Moreover, nitrogen source compound is added into bioconversion nutrient solution in the journey of aspergillus bioconversion catechin, it can not only Improve tannase activity, rapid conversion catechin EGCG, additionally it is possible to promote aspergillus to other catechins ECGs, GCG, EGC, EC, The bioconversion of GA, GC, CG, C etc.;Whole Cell Bioconversion mild condition, low in cost, operating condition is simple, can answer extensively For food and medicine and other fields.
Preferably, the aspergillus be aspergillus niger (Aspergillus niger) RAF106 or Brazil's aspergillus (Aspergillus tubingensis) ATCC16404.
Aspergillus niger (Aspergillus niger) RAF 106 the deposit date is on August 27th, 2014, deposit number is CGMCC NO.9608, depositary institution are China Committee for Culture Collection of Microorganisms's common micro-organisms center;Depositary institution Location is city of BeiJing, China Chaoyang District North Star West Road 1 institute 3.
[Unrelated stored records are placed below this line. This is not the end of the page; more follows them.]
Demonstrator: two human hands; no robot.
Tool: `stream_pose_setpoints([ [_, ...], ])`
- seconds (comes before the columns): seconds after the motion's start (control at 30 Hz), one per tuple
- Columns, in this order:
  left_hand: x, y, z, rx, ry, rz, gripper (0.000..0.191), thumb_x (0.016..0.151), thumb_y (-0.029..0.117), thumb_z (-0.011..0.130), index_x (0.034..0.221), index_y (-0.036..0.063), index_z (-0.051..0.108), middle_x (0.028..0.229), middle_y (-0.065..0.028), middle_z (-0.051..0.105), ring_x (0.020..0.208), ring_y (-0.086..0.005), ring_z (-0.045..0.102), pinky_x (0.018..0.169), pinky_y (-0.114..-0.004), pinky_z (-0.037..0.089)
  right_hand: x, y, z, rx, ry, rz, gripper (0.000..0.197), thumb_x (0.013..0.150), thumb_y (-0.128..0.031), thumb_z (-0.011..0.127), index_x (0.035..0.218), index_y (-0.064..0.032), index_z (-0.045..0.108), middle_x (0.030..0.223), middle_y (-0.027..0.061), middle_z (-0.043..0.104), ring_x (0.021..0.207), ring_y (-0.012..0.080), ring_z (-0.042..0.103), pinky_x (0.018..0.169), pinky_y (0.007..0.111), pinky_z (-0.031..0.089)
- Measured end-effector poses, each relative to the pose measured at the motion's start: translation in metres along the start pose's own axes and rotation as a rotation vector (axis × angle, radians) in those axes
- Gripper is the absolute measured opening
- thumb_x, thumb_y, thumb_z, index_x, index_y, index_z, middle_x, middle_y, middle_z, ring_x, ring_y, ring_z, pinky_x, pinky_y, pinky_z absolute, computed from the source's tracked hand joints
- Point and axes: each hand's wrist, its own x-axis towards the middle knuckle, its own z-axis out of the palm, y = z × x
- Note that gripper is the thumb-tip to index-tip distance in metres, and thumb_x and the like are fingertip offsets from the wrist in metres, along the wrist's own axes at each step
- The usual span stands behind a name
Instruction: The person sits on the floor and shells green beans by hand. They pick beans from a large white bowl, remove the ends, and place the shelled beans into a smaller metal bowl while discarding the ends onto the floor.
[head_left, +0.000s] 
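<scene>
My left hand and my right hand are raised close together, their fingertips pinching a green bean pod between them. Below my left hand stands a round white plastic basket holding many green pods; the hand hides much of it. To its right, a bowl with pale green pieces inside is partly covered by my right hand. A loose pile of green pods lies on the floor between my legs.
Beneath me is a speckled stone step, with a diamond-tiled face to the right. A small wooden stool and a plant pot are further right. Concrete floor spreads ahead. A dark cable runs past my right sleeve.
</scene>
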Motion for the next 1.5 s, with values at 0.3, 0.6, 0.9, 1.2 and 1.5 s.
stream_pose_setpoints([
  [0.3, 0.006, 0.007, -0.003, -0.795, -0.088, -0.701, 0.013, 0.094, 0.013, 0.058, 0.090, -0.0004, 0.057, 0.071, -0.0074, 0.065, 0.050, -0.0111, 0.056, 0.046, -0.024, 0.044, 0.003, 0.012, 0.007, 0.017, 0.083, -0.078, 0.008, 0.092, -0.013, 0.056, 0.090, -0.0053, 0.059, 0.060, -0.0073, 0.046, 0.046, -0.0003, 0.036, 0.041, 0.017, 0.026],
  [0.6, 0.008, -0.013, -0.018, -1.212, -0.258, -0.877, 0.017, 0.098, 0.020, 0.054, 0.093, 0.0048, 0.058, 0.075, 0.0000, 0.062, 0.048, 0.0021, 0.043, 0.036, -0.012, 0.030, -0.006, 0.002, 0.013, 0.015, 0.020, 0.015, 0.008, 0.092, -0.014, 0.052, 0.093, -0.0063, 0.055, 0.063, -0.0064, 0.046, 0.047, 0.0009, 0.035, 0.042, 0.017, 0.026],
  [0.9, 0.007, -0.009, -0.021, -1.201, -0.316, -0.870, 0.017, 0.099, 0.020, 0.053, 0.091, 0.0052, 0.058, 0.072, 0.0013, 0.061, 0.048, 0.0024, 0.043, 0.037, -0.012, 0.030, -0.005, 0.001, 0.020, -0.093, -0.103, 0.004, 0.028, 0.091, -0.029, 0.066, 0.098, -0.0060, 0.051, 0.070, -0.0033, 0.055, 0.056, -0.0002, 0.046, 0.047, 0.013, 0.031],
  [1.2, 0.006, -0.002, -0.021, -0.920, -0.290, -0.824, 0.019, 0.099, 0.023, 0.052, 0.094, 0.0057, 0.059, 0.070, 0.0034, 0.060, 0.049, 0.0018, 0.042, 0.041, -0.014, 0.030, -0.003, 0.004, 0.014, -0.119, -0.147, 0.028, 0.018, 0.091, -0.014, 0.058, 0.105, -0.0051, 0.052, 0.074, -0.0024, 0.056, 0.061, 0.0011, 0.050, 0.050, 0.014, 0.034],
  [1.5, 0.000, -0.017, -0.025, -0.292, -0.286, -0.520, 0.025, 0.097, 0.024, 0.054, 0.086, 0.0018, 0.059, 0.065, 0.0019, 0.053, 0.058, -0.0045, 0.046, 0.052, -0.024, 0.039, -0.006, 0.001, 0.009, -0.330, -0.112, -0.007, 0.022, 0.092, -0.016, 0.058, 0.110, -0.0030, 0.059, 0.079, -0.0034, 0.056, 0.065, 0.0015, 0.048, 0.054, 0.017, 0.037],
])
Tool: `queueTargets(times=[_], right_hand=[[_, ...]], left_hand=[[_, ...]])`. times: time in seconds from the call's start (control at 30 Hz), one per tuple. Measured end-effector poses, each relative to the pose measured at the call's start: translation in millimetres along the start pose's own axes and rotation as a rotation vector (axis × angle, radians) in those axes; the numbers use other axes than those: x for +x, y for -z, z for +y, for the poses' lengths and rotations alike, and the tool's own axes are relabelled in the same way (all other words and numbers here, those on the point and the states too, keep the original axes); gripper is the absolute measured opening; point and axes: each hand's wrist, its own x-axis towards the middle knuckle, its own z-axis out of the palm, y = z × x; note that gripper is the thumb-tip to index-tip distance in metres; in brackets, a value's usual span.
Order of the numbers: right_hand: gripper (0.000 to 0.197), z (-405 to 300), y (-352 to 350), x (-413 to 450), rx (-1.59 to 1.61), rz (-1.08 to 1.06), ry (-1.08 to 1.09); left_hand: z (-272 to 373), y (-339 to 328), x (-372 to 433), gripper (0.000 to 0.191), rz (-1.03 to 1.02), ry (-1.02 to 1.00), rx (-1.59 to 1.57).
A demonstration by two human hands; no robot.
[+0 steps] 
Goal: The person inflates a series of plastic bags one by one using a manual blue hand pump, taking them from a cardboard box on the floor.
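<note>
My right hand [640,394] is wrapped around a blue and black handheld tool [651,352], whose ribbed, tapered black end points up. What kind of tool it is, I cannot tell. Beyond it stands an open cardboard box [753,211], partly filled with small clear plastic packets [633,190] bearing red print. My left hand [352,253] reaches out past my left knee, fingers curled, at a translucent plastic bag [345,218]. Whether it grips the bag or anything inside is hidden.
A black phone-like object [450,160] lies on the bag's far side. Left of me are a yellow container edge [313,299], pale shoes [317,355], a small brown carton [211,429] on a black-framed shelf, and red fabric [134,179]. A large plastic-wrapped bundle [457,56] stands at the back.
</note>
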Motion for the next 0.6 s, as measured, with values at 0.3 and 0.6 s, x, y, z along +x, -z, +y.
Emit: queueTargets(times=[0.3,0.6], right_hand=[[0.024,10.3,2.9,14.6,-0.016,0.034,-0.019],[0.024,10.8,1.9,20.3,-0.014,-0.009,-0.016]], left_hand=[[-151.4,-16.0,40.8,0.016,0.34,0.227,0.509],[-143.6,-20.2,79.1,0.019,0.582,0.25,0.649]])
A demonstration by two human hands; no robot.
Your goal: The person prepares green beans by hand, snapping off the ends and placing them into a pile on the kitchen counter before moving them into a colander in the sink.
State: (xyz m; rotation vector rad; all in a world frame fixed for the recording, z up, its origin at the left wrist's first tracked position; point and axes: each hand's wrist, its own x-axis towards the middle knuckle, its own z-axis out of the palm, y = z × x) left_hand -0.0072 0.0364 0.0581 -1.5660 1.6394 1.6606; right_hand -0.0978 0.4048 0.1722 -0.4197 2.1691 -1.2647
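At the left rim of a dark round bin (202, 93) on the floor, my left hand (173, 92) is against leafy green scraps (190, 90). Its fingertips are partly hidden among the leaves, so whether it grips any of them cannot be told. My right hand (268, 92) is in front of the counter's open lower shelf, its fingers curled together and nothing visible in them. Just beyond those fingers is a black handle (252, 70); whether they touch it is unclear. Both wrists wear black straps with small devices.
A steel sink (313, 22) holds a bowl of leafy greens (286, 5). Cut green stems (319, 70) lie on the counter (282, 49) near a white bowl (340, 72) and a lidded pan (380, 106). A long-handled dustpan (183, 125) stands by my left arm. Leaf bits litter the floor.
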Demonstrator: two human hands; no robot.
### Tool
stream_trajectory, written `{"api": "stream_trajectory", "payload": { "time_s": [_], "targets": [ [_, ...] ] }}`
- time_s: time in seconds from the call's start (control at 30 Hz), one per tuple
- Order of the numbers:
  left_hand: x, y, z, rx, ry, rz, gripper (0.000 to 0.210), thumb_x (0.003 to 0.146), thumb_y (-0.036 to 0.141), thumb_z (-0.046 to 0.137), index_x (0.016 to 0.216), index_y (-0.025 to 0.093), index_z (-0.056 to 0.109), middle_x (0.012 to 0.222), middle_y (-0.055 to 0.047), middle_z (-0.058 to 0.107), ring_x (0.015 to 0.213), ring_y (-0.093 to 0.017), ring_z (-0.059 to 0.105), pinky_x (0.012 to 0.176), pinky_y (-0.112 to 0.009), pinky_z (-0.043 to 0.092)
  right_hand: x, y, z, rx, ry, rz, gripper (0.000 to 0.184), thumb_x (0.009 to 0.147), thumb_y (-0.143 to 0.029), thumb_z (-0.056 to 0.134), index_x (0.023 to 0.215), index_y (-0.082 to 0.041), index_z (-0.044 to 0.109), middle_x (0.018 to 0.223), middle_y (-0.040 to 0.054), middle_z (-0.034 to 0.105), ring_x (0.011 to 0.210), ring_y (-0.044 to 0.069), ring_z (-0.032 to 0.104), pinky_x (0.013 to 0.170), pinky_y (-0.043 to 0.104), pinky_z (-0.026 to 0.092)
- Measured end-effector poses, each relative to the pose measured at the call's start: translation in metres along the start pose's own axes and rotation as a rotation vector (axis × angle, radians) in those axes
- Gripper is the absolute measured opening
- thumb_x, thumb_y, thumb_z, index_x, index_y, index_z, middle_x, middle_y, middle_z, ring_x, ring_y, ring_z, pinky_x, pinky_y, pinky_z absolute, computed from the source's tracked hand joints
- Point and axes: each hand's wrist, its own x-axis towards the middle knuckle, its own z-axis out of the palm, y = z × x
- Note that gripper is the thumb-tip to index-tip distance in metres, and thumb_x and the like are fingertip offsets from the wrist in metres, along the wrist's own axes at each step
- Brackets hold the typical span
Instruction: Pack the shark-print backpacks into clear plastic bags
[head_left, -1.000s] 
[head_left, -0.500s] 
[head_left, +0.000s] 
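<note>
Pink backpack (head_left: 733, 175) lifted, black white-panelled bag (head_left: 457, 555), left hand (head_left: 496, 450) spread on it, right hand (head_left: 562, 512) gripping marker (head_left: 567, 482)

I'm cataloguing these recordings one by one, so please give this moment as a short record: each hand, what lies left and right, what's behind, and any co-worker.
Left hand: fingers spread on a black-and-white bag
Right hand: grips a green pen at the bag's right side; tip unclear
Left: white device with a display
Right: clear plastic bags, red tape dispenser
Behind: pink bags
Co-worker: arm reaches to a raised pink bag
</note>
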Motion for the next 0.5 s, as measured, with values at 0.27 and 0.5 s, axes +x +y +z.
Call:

Brazil's aspergillus (Aspergillus tubingensis) ATCC16404 be reference culture.
Preferably, the preparation method of the aspergillus spore suspension includes the following steps:
Step1. Aspergillus strain, plate stationary culture are inoculated in seed culture medium;
Step2. it uses the sterile water containing Tween-80 gently to scrape aspergillus spore, aspergillus spore suspension is made.
Preferably, the formula of the seed culture medium are as follows: potato 200g, glucose 20g, agar 20g, distilled water 1000mL, pH are natural.Commercially available potato sucrose agar (PDA) culture medium can also be used in seed culture medium.
Preferably, the seed culture medium is handled through 121 DEG C of sterilizing 20min.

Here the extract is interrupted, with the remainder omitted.